- Born: Alexander Wasantha Wikrama de Soysa Anuradhapura, Sri Lanka
- Died: 24 October 2015 Anuradhapura, Sri Lanka
- Style: Karate

= Wasantha Soysa =

Sri Lankan karateka

Wasantha Soysa was a Karate champion and a Guinness record holder who has approximately twelve world records, including breaking twelve slabs of concrete in one blow with his head, and breaking 522 clay tiles. His nickname was the 'Rajarata Iron Man'.

Soysa was born in Sri Lanka and later became the owner of a night club in Anuradhapura. On 24 October 2015, he was murdered at his own night club by an underworld gang.

==Early life==
Soysa was born in Anuradhapura as Alexander Wasantha Wikrama de Soysa. His father, Alfred de Soysa, was a businessman who was executed in 1972 after being found guilty in the notorious Kelettewa murder case in 1960s.

Soysa completed his education at St. Joseph's College and began to learn martial arts in 1974 under renowned karate instructor D.A. Welgama.
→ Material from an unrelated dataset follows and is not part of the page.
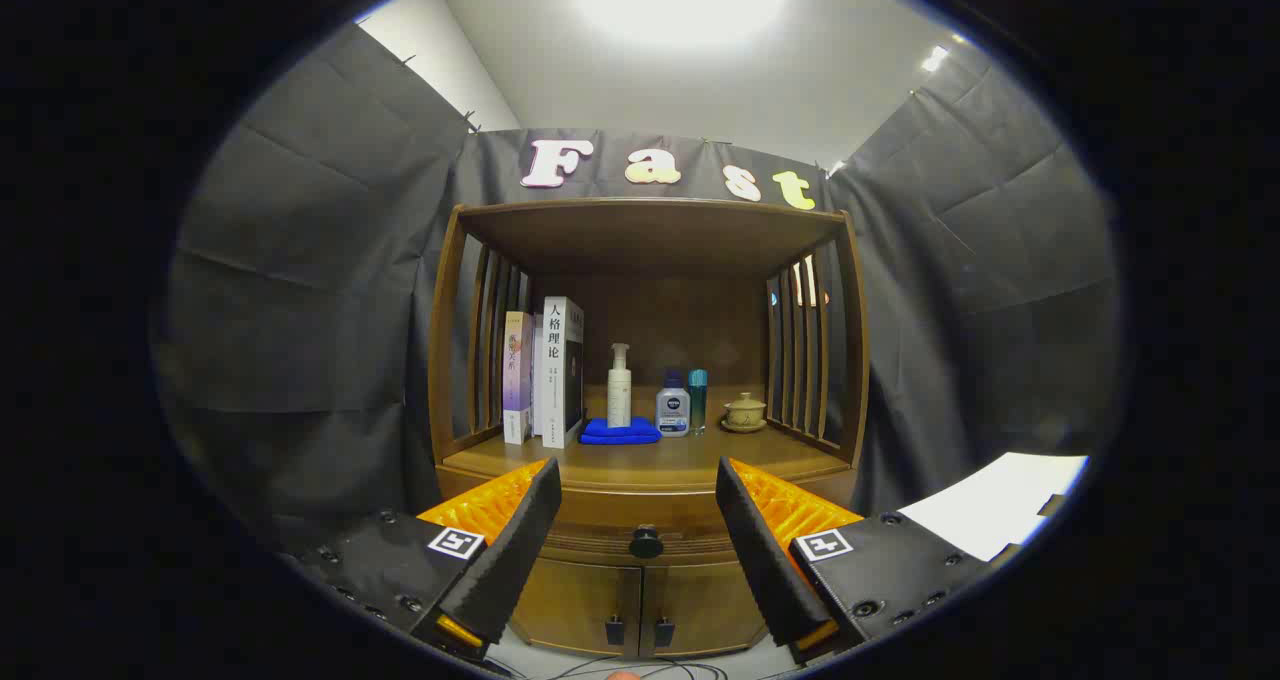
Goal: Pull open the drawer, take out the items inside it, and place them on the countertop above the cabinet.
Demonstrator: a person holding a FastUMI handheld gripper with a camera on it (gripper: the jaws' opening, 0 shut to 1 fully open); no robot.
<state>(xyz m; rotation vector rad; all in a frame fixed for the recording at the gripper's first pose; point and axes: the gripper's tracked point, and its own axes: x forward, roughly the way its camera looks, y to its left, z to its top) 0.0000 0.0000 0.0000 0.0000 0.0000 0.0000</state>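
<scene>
A: Drawer [645, 522] shut, front flush with the cabinet [640, 600]; round dark knob [646, 538] at its middle, straight ahead between the fingers and beyond them. Contents hidden, so nothing to say of the items yet.

B: Gripper [637, 515]?

A: Spread wide, holding nothing, well short of the knob. Likely kept wide so the fingers can close either side of the knob on arrival.

B: Countertop [650, 460]?

A: Directly above the drawer, under a shelf roof. Front strip bare, probably the landing place for whatever comes out. Rear already taken: books [548, 370] upright at the left against the slatted side, then a folded blue cloth [620, 432] with a pump bottle [619, 385] standing on it, two small bottles [683, 403] just beside, a lidded cup [745, 412] further right.

B: Below?

A: Two doors with small handles [636, 632] at the seam, close under the knob. Worth aiming high enough not to catch those. Cables on the floor in front.

B: Stage?

A: Approach, by the look of it; pull not yet begun.
</scene>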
After becoming a successful figure in his field, Soysa made his first Guinness record in 1998 by breaking 525 tiles against his body. On 23 August 2009 he broke a Guinness world record by breaking 12 concrete blocks in one blow with his head, the previous record having been held by a Norwegian national, Narve Laeret, who had broken 7 concrete blocks in 2008.

==Death==
On 24 October 2015, Wasantha Soysa and three other employees were attacked at Soysa's own night club in Kadapanaha area, Anuradhapura by a group of about 25 individuals. He was admitted to hospital with serious injuries, but died the same day. He was 57 years old.